XSLT : Problem with complex grouping


I'm struggling with getting 'for-each-group' working, I recently switched to xslt 2 but have still some job to do to get it all understood. I'm trying to clean out some files received from Framemaker MIF (flat xml), and while in most cases the data is pretty clean it are the exceptions that drive me nuts. I've combined some typical examples in below xml. Example I use is related to the underline tag, in principle the files are build as follows : If you see a [Underline/] tag all following siblings need to be underlined until you reach the [EndUnderline/] tag, so my aim is to get rid of both these tags, and encapsulate all siblings inbetween in a single [u] tag.

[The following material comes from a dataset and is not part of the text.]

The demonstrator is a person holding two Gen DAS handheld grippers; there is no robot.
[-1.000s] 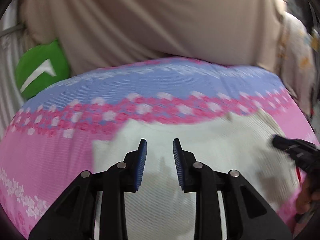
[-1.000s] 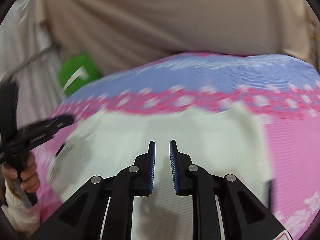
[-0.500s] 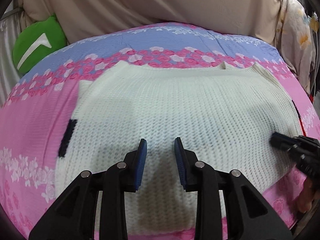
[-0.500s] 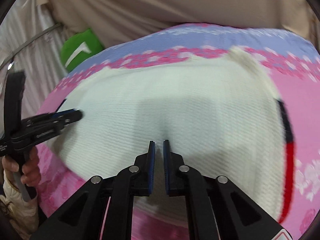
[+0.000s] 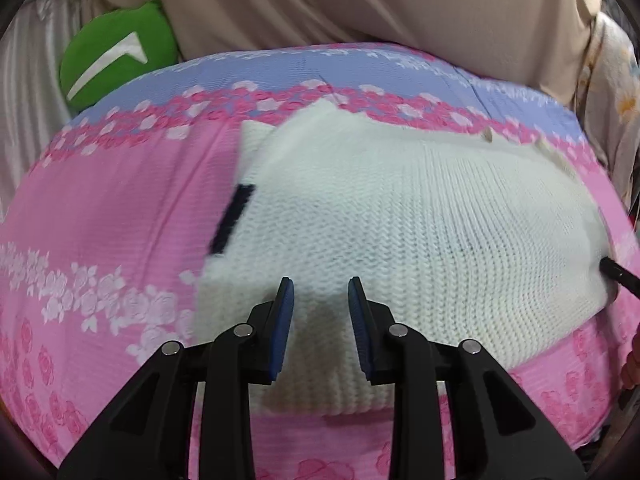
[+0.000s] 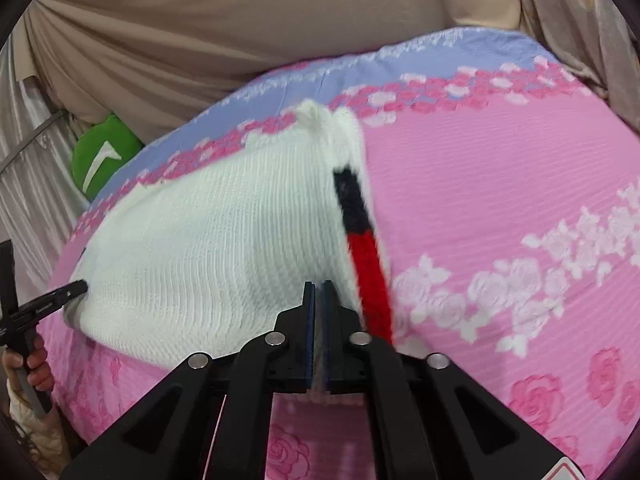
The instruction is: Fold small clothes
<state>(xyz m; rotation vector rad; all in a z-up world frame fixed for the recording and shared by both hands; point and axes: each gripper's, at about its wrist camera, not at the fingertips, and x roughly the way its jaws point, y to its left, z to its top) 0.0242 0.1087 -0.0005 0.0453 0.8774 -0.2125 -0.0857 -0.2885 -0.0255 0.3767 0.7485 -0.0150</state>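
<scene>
Left wrist view first: at the far left a green cushion (image 5: 116, 54) sits against the beige curtain (image 5: 360, 4), then the pink flowered bedspread (image 5: 100, 216) runs across, and on it lies the white knitted sweater (image 5: 400, 216), spread fairly flat with a dark stripe (image 5: 232, 220) at its left edge. The left gripper (image 5: 320, 300) hovers over the near hem with its blue pads clearly apart and nothing between them. At the right edge of this view the tip of the right gripper meets the sweater's right side. In the right wrist view the left gripper (image 6: 44, 308) shows at the far left, touching the sweater's (image 6: 220, 240) edge; whether it grips there I cannot tell from that angle. Further right, the right gripper (image 6: 318, 312) has its pads nearly together and pinches the near right corner of the knit, beside a black and red stripe (image 6: 360, 248). The sweater looks soft, thick and light, and probably stretchy, so it should drape and sag rather than hold shape. I judge the sensible hold for the left gripper to be the near left corner of the hem, matching the right, so both corners lift together for a fold.
</scene>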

Problem however is that there can be subsequent [Underline/] tags that need to be ignored up until the actual [EndUnderline/] tag is reached.

Let's try to make above more visible, this is a simplified XML file :

<TestFile>
<!-- Para tag containing no underline tags -->
 <Para>
  <Content>[text_not_underlined]</Content>
 </Para>

<!-- correct encapsulation from source -->
<Para>
 <Content>
  <Underline/>[text_to_be_underlined]<EndUnderline/>
  <p>Some test data</p>
 </Content>
</Para>

<!-- extra underline tag that should be ignored -->
<Para>
 <Content>
  <Underline/>[text_to_be_underlined]
  <Underline/>
  <EndUnderline/>
  <p>Some other test data</p>
 </Content>
</Para>

<!-- some extra end underline tags that should be ignored -->
<Para>
 <Content>
  <EndUnderline/>[no_longer_underline]<EndUnderline/>
  <p>: More data</p>
 </Content>
</Para>

</TestFile> 

This is where I got till now with my xslt :

<xsl:stylesheet version="2.0" xmlns:xsl="http://www.w3.org/1999/XSL/Transform">
<xsl:output method="xml" indent="yes"/>

<xsl:template match="/">
 <xsl:copy>
  <xsl:apply-templates select="@*|node()"/>
 </xsl:copy>
</xsl:template>

<xsl:template match="@*|node()">
 <xsl:copy>
  <xsl:apply-templates select="@*|node()"/>
 </xsl:copy>
</xsl:template>

<xsl:template match="Content">
 <xsl:copy>
  <xsl:for-each-group select="node()" group-ending-with="EndUnderline">
   <xsl:choose>
    <xsl:when test="current-grouping-key()">
     <xsl:variable name="start" select="current-group()[self::Underline][1]"/>
      <xsl:copy-of select="current-group()[$start >> .]"/>
       <u>
        <xsl:copy-of select="current-group()[. >> $start][not(self::Underline)][not(self::EndUnderline)]"/>
       </u>
      </xsl:when>
     <xsl:otherwise>
    <xsl:copy-of select="current-group()"/>
   </xsl:otherwise>
  </xsl:choose>
 </xsl:for-each-group>
</xsl:copy>
</xsl:template>
</xsl:stylesheet>

And this is the result :

<TestFile>

<!-- Para tag containing no underline tags -->
<Para>
 <Content>
  <u/>
 </Content>
</Para>

<!-- correct encapsulation from source -->
<Para>
 <Content>
  <u>[text_to_be_underlined]</u>
  <u/>
 </Content>
</Para>

<!-- extra underline tag that should be ignored -->
<Para>
 <Content>
  <u>[text_to_be_underlined]</u>
  <u/>
 </Content>
</Para>

<!-- some extra end underline tags that should be ignored -->
<Para>
 <Content>
  <u/>
  <u/>
 </Content>
</Para>
</TestFile>

While this is what I'm aiming for :

<TestFile>
 <!-- Para tag containing no underline tags -->
 <Para>
  <Content>[text_not_underlined]</Content>
 </Para>

<!-- correct encapsulation from source -->
<Para>
 <Content>
  <u>[text_to_be_underlined]</u>
  <p>Some test data</p>
 </Content>
</Para>

<!-- extra underline tag that should be ignored -->
<Para>
 <Content>
  <u>[text_to_be_underlined]</u>
  <p>Some other test data</p>
 </Content>
</Para>
<!-- some extra end underline tags that should be ignored -->
<Para>
 <Content>
  [no_longer_underline]
  <p>: More data</p>
 </Content>
</Para>
</TestFile>

Thanks in advance for any tip that can point me in the right direction !


Solution

  • Thanks, but this would actually only work if there is a single element between the start tag and the end tag I assume.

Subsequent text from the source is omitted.